## What to produce
Repeat the data that follows, word for word, without the images.
○ ○ ○
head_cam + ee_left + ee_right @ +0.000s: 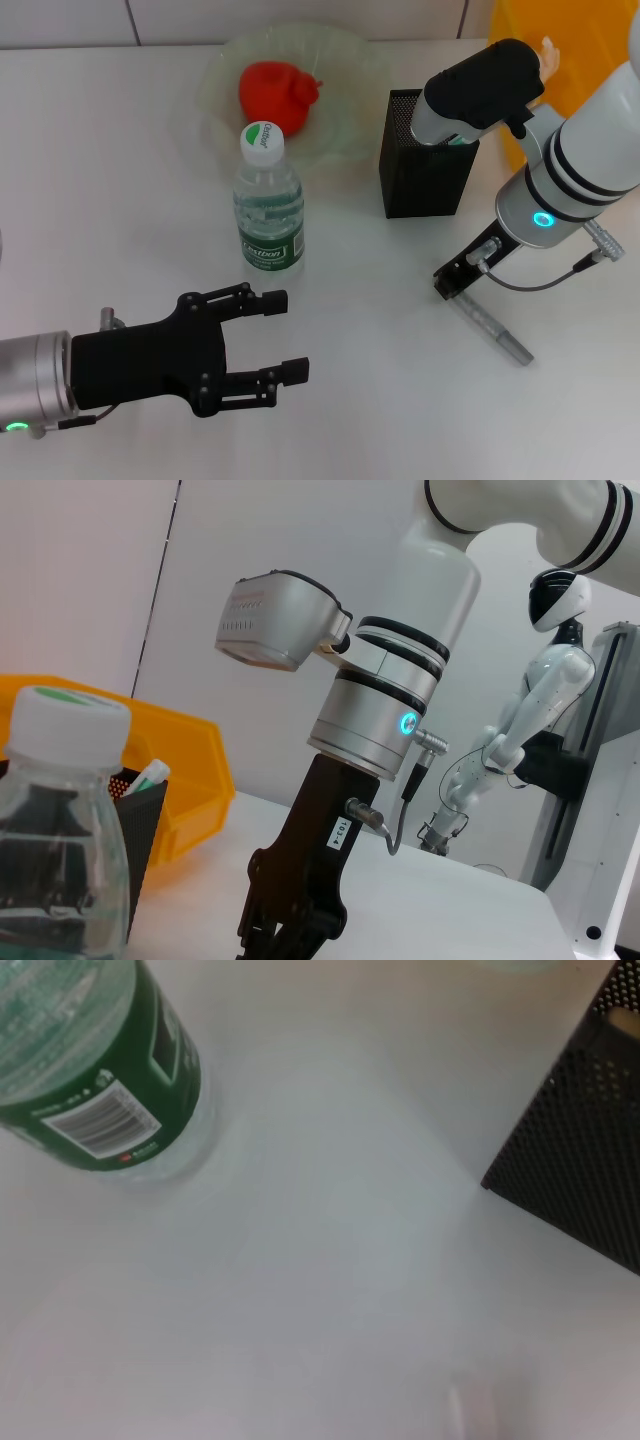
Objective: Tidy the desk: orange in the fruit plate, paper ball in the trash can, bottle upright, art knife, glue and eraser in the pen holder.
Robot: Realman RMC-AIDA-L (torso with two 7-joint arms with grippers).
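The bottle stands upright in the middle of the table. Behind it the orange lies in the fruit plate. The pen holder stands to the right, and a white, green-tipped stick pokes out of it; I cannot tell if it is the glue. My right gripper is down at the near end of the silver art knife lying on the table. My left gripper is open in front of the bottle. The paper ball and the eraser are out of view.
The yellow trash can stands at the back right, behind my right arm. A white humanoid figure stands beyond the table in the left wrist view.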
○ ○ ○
## Response to this task
head_cam + ee_left + ee_right @ +0.000s: 
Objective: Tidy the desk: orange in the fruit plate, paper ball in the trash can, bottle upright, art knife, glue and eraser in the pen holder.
Robot: Realman RMC-AIDA-L (torso with two 7-joint arms with grippers).
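The bottle stands upright in the middle of the table. Behind it the orange lies in the fruit plate. The pen holder stands to the right, and a white, green-tipped stick pokes out of it; I cannot tell if it is the glue. My right gripper is down at the near end of the silver art knife lying on the table. My left gripper is open in front of the bottle. The paper ball and the eraser are out of view.
The yellow trash can stands at the back right, behind my right arm. A white humanoid figure stands beyond the table in the left wrist view.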

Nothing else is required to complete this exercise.